Ela estava orgulhosa. Levou na época todos os ingredientes congelados dentro de caixas de isopor, inclusive os peixes e formigas e ervas. Desde então Dona Brazi já preparou refeições para convidados de outros estados que se aventuraram pela Floresta Amazônica, a caminho de Manaus ou São Gabriel. "Já cozinhei até mesmo para um rei", disse. Acreditava ter sido o rei da Jordânia, mas não tinha mais certeza disso.
No ano passado foi novamente convidada a ir para São Paulo – ela sempre recusa os convites de cozinheiros internacionais em outros países. "E eles denominaram minha cozinha de ‘cozinha exótica'", disse. Em sua casa sempre cozinharam assim. Aprendeu com sua mãe. O problema é o seguinte: não dá para copiar as receitas da Dona Brazi – mesmo assistindo às demonstrações ou consultando os livros. "O mais importante são os ingredientes", ela mesma explicou.

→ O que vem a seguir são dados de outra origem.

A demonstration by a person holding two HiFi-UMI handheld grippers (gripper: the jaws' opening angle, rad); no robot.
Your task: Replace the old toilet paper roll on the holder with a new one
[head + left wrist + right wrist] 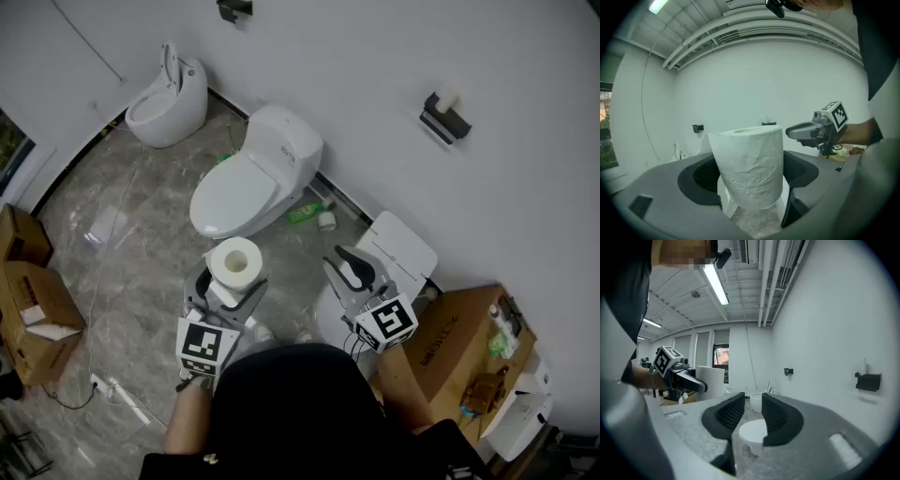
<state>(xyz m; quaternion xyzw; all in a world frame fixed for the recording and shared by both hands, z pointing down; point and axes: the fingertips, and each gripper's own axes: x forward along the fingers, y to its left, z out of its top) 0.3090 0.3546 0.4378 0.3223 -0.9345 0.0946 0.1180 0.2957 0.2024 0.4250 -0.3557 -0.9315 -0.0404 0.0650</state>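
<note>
**Left tool** [231,283]: your jaws stand wide and are clamped on the new roll [234,262]. The roll sits upright between the pads, core hole up, clear of the floor [141,234].

**Right tool** [753,405]: your jaws are drawn near together with a narrow gap left, and nothing is between them. It sits level with the left tool, just beside it on the right.

**Holder** [444,118]: a dark bracket on the wall [525,169], ahead of the right tool, off to its right and well apart from both tools. Something pale sits on top of it, too small to tell whether it is the old roll.

**Step in hand**: the new roll is fetched and carried, and the holder is not yet reached. The old roll's removal looks still to do.

**Next move**: bring both tools to the holder. Your free right tool is the one to clear it, so open its jaws before closing on what sits there. Keep the left grip gentle, since the paper will crush.
</note>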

Mas onde um cozinheiro que não mora na Floresta Amazônica vai conseguir os ingredientes?
Algumas vezes a Dona Brazi enviava formigas e outros ingredientes para seus amigos no mundo inteiro. Um restaurante chique em Manaus gosta muito de trabalhar com ingredientes da floresta, e até mesmo o proprietário de um restaurante na Áustria pediu para enviar formigas para o seu país frio.
"Certa vez fizeram lá um jantar para experimentar os ingredientes", disse Dona Brazi. Seu colega da Áustria contou. E então ela riu. "Também estava presente um fazendeiro entre os convidados do jantar. Ele disse: conheço essas formigas! Em minhas terras, aqui na Áustria, tem muita saúva."
Achei isso difícil de acreditar, mas a Dona Brazi me olhou satisfeita. Parece que o homem pode ficar tranquilo. Não precisa mais pedir para enviar formigas do Amazonas.